What is expected:
Every line that contains "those" must be located and copied from the data.
• • •
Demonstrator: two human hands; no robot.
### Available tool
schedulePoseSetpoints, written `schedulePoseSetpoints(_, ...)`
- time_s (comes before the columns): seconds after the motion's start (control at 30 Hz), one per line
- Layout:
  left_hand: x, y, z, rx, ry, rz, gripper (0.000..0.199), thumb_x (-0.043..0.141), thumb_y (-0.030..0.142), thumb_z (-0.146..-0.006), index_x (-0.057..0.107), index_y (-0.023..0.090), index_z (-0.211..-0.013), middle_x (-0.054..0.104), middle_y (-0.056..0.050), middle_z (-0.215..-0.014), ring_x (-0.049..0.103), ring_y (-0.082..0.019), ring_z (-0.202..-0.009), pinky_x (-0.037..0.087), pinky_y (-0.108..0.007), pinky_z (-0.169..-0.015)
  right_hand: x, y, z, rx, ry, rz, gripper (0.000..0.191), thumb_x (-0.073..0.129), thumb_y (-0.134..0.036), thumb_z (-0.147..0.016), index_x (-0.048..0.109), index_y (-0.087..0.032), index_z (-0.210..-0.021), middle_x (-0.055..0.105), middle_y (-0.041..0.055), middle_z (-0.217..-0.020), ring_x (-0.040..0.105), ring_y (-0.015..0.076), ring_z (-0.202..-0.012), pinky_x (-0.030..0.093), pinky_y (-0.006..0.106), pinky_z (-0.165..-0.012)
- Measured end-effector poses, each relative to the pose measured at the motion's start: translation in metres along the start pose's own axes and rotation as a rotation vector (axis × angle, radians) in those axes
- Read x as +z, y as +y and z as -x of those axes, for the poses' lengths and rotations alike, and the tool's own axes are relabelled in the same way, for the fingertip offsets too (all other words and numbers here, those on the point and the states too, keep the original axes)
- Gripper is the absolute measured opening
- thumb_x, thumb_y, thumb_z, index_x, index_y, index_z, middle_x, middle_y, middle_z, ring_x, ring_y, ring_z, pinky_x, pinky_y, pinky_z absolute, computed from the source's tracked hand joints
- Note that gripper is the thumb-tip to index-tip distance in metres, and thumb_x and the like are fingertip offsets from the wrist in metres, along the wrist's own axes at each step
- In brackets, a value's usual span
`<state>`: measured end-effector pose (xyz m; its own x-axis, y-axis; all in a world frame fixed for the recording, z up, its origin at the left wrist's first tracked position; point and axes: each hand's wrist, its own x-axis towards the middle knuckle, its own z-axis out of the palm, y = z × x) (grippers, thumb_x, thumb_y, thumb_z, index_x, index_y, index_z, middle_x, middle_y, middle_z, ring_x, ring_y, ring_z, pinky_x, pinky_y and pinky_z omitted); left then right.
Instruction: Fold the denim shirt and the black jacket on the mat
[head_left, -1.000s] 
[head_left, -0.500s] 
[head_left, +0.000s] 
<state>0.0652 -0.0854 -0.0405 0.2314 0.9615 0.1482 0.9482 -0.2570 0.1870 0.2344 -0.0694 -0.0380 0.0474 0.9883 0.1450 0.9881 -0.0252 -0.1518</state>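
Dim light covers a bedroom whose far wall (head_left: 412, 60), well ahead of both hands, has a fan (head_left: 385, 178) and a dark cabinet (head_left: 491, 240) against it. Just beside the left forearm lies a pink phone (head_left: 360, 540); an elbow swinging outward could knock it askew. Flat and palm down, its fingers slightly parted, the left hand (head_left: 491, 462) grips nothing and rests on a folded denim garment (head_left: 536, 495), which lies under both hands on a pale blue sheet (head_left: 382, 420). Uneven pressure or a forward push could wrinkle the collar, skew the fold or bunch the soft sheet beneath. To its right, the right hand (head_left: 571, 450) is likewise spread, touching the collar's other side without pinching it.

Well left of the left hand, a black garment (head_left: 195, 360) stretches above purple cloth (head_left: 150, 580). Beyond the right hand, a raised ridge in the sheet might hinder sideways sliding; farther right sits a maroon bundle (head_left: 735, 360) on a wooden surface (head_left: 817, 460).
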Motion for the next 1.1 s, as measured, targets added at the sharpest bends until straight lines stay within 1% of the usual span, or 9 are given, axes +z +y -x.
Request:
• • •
Solved exercise:
- Measured end-effector poses, each relative to the pose measured at the motion's start: translation in metres along the start pose's own axes and rotation as a rotation vector (axis × angle, radians) in those axes
- Read x as +z, y as +y and z as -x of those axes, for the poses' lengths and rotations alike, and the tool's own axes are relabelled in the same way, for the fingertip offsets too (all other words and numbers here, those on the point and the states too, keep the original axes)

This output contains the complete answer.